◆ **Exercise directions**:
Look in the material below for the line with "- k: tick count" and the line with "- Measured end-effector", then set down exactly those two lines and all lines between, nothing more.

*** Opening of Material to process ***

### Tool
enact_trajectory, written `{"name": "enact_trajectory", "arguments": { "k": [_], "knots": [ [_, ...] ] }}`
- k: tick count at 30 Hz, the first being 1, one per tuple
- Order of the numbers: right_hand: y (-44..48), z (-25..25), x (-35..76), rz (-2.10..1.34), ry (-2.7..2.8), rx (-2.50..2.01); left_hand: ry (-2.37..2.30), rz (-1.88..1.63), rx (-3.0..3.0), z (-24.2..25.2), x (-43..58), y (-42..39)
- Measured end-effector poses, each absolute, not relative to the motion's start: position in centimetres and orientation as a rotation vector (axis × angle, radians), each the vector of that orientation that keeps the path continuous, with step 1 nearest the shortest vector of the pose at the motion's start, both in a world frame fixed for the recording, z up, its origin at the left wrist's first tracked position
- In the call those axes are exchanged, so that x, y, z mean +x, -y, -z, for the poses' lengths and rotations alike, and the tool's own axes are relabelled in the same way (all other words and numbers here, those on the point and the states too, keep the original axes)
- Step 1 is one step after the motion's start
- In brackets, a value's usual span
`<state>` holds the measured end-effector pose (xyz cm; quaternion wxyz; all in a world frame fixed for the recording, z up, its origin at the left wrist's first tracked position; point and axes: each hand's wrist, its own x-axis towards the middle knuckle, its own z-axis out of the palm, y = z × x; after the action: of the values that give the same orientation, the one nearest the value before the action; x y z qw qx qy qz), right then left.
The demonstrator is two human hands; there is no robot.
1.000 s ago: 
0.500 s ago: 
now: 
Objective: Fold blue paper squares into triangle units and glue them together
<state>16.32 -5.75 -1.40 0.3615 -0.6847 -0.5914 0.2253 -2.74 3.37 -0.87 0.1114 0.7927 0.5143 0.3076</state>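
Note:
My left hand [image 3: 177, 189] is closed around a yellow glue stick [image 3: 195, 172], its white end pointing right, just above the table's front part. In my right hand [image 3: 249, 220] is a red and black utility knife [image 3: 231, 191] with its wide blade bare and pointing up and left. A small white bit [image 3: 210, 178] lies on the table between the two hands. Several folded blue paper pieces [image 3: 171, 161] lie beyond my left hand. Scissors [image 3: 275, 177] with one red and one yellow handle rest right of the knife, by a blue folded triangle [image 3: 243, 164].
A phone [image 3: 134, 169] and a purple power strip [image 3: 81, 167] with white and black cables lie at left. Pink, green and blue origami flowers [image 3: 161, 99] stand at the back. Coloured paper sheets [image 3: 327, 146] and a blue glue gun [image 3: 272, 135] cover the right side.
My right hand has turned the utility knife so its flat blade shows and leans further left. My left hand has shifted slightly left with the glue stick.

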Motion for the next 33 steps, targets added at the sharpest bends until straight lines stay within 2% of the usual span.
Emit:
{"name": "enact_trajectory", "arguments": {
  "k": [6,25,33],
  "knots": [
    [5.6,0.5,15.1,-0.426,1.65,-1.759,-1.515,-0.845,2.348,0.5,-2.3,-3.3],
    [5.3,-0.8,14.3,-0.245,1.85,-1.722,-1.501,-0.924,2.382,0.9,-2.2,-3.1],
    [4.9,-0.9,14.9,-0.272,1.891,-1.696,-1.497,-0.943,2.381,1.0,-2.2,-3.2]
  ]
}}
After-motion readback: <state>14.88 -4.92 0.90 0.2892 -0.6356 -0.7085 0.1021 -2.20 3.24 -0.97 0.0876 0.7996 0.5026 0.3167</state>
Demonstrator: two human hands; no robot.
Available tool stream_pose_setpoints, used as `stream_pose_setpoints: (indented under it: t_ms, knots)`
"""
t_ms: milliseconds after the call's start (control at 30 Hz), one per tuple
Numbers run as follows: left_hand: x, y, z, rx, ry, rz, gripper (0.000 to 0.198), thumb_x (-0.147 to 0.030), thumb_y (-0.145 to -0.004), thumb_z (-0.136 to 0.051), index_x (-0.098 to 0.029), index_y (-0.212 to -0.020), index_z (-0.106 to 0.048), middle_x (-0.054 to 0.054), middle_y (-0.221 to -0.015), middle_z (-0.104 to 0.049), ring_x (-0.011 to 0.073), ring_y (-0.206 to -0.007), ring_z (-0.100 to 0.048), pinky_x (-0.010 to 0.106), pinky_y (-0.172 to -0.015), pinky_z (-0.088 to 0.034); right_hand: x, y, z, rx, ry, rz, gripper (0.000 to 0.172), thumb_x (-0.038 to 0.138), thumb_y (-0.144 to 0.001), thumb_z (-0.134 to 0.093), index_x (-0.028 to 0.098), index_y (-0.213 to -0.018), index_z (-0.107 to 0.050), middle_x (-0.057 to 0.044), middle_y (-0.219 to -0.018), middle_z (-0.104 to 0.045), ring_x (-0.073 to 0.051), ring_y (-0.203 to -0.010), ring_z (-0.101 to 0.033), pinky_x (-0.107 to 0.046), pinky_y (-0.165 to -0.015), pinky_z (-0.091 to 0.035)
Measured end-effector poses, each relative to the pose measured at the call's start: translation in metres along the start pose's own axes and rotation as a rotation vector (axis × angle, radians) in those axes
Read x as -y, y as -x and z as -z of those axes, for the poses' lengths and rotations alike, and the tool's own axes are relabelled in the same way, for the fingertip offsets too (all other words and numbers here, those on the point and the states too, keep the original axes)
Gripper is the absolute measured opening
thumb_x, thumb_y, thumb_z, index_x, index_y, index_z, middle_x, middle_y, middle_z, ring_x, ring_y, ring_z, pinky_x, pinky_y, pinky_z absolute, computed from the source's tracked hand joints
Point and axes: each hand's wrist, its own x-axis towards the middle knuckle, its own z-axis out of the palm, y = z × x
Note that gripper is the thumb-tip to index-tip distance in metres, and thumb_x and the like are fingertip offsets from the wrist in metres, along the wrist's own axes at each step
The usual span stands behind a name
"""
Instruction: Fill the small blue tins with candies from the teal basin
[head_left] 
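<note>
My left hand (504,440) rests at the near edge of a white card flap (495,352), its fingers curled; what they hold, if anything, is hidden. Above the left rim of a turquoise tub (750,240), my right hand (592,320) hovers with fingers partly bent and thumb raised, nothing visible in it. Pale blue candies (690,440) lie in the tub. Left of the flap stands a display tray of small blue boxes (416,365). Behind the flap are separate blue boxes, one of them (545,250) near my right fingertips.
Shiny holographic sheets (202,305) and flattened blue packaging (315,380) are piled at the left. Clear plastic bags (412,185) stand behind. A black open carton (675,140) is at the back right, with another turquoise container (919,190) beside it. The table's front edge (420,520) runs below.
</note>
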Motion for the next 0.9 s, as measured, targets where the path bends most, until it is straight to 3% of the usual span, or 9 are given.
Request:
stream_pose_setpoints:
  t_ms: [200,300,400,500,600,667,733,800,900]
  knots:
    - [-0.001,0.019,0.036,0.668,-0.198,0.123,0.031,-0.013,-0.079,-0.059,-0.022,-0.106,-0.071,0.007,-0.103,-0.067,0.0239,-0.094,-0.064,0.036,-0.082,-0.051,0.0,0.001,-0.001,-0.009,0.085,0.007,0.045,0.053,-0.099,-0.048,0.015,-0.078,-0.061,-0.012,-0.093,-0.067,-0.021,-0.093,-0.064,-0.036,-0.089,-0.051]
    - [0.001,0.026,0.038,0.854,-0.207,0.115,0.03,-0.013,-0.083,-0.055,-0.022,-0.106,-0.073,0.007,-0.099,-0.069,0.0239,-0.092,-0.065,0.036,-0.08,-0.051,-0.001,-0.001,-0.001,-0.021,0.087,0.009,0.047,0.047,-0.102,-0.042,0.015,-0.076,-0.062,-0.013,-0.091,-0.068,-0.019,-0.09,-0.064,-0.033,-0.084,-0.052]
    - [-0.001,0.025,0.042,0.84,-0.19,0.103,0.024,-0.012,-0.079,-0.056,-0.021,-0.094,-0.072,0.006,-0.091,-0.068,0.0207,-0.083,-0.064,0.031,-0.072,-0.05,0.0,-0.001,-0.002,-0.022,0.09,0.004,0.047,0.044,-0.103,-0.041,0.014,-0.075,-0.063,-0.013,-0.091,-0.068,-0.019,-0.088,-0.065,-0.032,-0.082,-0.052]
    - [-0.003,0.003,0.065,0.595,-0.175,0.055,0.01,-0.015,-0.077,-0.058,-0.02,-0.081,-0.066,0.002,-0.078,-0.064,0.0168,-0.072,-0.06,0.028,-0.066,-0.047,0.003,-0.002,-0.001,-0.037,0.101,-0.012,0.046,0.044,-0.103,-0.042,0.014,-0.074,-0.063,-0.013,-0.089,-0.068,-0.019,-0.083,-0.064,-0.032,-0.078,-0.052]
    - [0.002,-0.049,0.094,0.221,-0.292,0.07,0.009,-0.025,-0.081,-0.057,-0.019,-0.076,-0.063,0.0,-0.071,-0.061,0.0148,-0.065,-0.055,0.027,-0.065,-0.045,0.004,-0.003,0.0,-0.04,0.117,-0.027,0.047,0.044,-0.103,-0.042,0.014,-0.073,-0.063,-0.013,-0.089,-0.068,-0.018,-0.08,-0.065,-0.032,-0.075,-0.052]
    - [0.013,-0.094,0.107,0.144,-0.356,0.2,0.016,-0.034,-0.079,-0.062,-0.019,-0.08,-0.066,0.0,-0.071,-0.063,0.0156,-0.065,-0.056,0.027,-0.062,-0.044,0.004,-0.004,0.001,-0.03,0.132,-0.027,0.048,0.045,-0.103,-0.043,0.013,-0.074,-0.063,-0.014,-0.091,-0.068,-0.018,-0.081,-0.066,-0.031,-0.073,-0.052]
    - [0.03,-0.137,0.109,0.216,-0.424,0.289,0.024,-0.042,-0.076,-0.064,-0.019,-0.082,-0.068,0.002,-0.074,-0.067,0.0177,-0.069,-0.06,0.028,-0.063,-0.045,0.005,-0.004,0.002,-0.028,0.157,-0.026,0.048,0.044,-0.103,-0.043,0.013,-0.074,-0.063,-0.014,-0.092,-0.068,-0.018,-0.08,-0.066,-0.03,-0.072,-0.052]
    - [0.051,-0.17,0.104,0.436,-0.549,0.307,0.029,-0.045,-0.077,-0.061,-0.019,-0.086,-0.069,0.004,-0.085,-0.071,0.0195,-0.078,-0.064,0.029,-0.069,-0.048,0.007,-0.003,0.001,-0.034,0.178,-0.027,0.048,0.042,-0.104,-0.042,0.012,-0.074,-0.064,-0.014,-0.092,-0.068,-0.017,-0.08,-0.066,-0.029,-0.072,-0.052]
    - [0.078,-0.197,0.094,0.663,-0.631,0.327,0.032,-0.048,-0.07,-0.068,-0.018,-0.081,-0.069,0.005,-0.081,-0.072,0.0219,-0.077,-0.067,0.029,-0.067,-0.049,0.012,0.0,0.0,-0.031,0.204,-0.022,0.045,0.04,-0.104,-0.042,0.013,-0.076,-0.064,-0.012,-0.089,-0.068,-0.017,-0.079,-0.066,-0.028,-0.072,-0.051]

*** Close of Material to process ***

◆ **Answer space**:
- k: tick count at 30 Hz, the first being 1, one per tuple
- Order of the numbers: right_hand: y (-44..48), z (-25..25), x (-35..76), rz (-2.10..1.34), ry (-2.7..2.8), rx (-2.50..2.01); left_hand: ry (-2.37..2.30), rz (-1.88..1.63), rx (-3.0..3.0), z (-24.2..25.2), x (-43..58), y (-42..39)
- Measured end-effector poses, each absolute, not relative to the motion's start: position in centimetres and orientation as a rotation vector (axis × angle, radians), each the vector of that orientation that keeps the path continuous, with step 1 nearest the shortest vector of the pose at the motion's start, both in a world frame fixed for the recording, z up, its origin at the left wrist's first tracked position

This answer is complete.